SAN FRANCISCO, CALIFORNIA, UNITED STATES, July 10, 2023/EINPresswire.com/ -- For the past 18 months, The San Francisco Chronicle has embarked on an ambitious investigation to understand the mechanics of street-level drug dealing in San Francisco and its connection to an economically depressed region of Honduras that a high concentration of the city’s dealers calls home.

Lead reporter Megan Cassidy and photographer and reporter Gabrielle Lurie traveled to the U.S.-Mexico border and to the Siria Valley in Honduras, where money earned from San Francisco’s devastating drug trade is visible in the mansions rising along dusty roads and on gates and murals emblazoned with Bay Area insignia.

“The vast majority of Hondurans in the Bay Area hold legal jobs and make our community a better place,” Chronicle Editor in Chief Emilio Garcia-Ruiz said. “But to understand our overdose crisis it’s important to learn about all facets of the drug trade so we can make informed decisions about how to save lives.”

Cassidy and Lurie also spent hundreds of hours in the open-air drug markets of San Francisco’s Tenderloin and South of Market neighborhoods, where Lurie has been documenting the drug crisis since 2019. Lurie was named a Pulitzer Prize finalist in 2022 and 2023 for her coverage of victims of the drug epidemic. Cassidy and Lurie observed the daily movements of the drug business and interviewed more than 100 people impacted by it for the project, including drug users, residents, activists, police officers and 25 current and former dealers.

To better understand the connection between the Siria Valley and San Francisco, Cassidy reviewed thousands of pages of records, from death reports and police statistics to U.S. Immigration and Customs Enforcement detainer requests and court documents from nearly 3,400 local and federal drug cases.

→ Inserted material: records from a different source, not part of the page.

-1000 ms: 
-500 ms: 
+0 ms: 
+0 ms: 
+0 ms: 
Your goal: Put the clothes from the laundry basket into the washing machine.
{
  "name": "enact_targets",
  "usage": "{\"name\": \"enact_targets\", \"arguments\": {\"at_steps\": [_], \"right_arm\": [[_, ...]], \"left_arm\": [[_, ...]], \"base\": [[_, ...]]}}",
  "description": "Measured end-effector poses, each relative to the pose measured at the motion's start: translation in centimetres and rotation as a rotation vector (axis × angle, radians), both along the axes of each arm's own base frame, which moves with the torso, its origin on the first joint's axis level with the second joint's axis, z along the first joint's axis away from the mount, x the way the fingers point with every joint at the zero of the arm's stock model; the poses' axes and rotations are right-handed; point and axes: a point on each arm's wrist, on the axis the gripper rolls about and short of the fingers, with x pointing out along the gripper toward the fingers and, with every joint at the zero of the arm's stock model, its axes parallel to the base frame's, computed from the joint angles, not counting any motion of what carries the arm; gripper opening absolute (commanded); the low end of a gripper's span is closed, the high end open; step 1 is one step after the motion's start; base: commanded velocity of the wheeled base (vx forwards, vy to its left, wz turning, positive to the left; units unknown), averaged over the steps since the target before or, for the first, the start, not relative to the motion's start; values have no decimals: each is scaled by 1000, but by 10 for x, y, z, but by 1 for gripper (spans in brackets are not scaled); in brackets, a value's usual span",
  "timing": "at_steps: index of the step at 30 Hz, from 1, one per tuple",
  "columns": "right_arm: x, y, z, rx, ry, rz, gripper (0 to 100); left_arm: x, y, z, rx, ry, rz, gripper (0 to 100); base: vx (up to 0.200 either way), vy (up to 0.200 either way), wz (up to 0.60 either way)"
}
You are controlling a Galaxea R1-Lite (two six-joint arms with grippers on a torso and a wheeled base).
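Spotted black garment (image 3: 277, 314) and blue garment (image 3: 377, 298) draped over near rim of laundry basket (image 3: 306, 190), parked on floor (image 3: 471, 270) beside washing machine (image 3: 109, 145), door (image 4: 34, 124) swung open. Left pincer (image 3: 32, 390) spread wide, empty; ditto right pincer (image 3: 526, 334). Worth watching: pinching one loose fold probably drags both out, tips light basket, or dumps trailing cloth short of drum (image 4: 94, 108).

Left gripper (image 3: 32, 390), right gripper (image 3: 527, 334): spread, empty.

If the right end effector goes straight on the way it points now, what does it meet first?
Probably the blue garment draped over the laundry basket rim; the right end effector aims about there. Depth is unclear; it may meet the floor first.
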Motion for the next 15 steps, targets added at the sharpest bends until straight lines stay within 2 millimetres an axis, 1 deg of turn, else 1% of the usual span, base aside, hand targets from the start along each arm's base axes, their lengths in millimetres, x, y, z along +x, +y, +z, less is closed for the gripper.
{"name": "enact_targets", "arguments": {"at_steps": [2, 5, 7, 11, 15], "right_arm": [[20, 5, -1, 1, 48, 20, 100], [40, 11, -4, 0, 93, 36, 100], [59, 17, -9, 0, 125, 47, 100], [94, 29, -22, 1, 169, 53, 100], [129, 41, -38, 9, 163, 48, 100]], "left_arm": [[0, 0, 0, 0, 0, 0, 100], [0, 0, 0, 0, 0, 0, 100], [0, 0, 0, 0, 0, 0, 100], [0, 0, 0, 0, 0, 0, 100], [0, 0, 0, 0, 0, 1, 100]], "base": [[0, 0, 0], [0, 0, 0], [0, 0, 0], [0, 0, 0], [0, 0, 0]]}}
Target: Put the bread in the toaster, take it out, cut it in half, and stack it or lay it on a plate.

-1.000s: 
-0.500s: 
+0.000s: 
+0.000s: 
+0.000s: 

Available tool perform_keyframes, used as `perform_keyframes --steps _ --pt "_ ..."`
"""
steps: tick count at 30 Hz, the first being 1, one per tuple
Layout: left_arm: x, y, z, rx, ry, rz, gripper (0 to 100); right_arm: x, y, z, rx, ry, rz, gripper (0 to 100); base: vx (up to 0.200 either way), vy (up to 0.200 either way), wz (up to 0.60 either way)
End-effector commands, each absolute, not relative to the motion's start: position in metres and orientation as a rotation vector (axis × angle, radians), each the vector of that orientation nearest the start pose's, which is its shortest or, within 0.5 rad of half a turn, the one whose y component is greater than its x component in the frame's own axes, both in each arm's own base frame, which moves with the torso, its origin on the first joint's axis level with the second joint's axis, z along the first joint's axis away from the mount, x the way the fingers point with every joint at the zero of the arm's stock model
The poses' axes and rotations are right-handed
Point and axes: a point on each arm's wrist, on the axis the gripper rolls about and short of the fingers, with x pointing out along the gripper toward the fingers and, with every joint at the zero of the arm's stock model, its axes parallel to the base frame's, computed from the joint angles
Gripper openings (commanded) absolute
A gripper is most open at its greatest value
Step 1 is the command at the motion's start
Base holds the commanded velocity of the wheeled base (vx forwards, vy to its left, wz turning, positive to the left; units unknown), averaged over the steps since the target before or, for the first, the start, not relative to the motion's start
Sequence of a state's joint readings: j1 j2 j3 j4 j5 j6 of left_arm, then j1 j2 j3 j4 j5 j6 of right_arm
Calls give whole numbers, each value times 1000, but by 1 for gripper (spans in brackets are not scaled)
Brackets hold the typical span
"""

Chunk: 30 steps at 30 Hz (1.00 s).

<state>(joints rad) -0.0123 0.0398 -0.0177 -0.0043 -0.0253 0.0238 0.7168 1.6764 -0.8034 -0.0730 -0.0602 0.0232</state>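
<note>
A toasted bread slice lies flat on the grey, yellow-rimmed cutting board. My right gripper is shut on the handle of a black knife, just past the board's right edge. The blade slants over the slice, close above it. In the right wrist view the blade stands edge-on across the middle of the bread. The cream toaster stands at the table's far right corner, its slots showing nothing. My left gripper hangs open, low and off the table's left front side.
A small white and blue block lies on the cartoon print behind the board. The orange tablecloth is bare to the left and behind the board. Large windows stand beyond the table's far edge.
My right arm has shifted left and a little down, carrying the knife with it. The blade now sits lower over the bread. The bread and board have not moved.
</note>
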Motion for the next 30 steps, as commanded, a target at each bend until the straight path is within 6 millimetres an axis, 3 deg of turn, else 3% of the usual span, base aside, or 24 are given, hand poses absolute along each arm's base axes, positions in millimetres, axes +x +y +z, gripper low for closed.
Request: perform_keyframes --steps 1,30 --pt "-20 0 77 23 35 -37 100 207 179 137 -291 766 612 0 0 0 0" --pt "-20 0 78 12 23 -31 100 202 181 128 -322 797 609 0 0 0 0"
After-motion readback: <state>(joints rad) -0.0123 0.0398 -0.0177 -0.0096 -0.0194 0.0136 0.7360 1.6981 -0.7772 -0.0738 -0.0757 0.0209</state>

The investigation found that hundreds of Honduran migrants face drug charges in San Francisco and that during the pandemic Honduran dealers came to dominate drug sales in the fentanyl-ravaged Tenderloin and SoMa neighborhoods, the epicenter of an overdose crisis that has claimed more than 2,200 lives since the start of 2020. The majority of these dealers hail from the same small villages and towns, The Chronicle found.

Today, the results of the investigation are publishing in five parts:

● This is the hometown of San Francisco’s drug dealers: https://www.sfchronicle.com/projects/2023/san-francisco-drug-trade-honduras/
● This is how San Francisco’s open-air drug dealers work: https://www.sfchronicle.com/projects/2023/san-francisco-drug-trade-how-dealers-work/
● One mom’s path from Honduras to drug dealing in the Bay Area – and prison: https://www.sfchronicle.com/projects/2023/san-francisco-drug-trade-leydis-cruz/
● He’s known as the ‘OG.’ This is the man San Francisco’s drug dealers say ‘opened the path’: https://www.sfchronicle.com/projects/2023/san-francisco-drug-trade-early-honduran-dealer/
● Why is it so hard to solve the drug crisis in San Francisco?: https://www.sfchronicle.com/projects/2023/san-francisco-drug-trade-policy/
● Editor’s note: Why and how The San Francisco Chronicle told the story of open-air drug dealing: https://www.sfchronicle.com/projects/2023/san-francisco-drug-trade-about-investigation/

“When I started this job in September 2020, I was told that drugs in San Francisco are sold by migrants from Honduras who are forced to do this work and are victims of human trafficking,” Garcia-Ruiz said. “Megan and Gabrielle showed incredible courage in getting to the bottom of what was really happening. They found truths that are far more nuanced than what we expected. Our local crisis, it turns out, is truly global in nature, and solving it will require all of the community coming together.”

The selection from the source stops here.